Initial investigative work and patch was done by Colden Cullen in D41734 (there's also some interesting discussion over there if anyone wants to follow)

Diff Detail

Repository
rL LLVM

Event Timeline

zturner created this revision.Jan 4 2018, 2:55 PM
zturner edited the summary of this revision. (Show Details)Jan 4 2018, 2:56 PM
colden added a comment.Jan 4 2018, 3:33 PM

Makes sense! Thanks for adding a test btw.

I tested this with my use-case, and it does indeed fix the problem.

llvm/include/llvm/DebugInfo/MSF/MSFCommon.h
118 ↗(On Diff #128656)

Naming nitpick: In other contexts, AltFpm implies the opposite of Msf.SB->FreeBlockMapBlock (i.e. 3 - FpmBlock). How about instead of taking that param here, you take an int for FpmIndex (or something), require it be 1 or 2, and then in the MSFLayout overload you can do the AltFpm transformation?

119 ↗(On Diff #128656)

Ah, so I was almost right! Just didn't need the +1 on BlockSize.

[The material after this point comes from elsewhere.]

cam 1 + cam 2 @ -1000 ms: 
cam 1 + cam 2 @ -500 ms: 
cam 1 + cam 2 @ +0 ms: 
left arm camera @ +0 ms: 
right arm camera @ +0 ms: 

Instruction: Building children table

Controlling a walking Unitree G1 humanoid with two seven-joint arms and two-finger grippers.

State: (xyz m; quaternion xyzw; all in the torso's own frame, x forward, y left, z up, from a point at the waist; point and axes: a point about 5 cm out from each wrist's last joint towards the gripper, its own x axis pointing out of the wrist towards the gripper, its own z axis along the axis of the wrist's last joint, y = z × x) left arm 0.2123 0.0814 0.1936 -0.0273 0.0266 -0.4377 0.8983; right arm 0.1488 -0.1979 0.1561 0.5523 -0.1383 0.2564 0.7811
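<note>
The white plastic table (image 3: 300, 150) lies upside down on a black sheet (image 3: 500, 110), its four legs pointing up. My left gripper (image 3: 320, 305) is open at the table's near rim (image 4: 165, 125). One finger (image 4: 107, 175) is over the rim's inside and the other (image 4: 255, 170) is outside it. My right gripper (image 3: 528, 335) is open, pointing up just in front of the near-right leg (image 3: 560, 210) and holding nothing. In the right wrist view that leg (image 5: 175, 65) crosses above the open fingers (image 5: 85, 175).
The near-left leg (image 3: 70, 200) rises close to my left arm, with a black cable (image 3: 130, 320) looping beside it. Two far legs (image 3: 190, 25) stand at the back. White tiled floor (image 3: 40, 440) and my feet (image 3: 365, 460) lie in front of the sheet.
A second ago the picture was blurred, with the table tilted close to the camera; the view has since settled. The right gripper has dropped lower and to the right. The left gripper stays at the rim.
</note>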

colden added inline comments.Jan 4 2018, 3:47 PM
llvm/include/llvm/DebugInfo/MSF/MSFCommon.h
118 ↗(On Diff #128656)

Follow up question: shouldn't it not matter which FPM you're using?

zturner added inline comments.Jan 4 2018, 3:58 PM
llvm/include/llvm/DebugInfo/MSF/MSFCommon.h
118 ↗(On Diff #128656)

It only matters insofar as we want to handle that last edge case mentioned in the description of the diff. It won't matter for your case, but if somehow there were a PDB with *exactly* 4098 blocks (which again, LLD would never generate), then there would be 2 FPM0 intervals and 1 FPM1 interval.

colden added inline comments.Jan 4 2018, 4:00 PM
llvm/include/llvm/DebugInfo/MSF/MSFCommon.h
118 ↗(On Diff #128656)

Oh I see what you mean. It's too bad we can't trim those on load, but maybe that's another patch for another day :)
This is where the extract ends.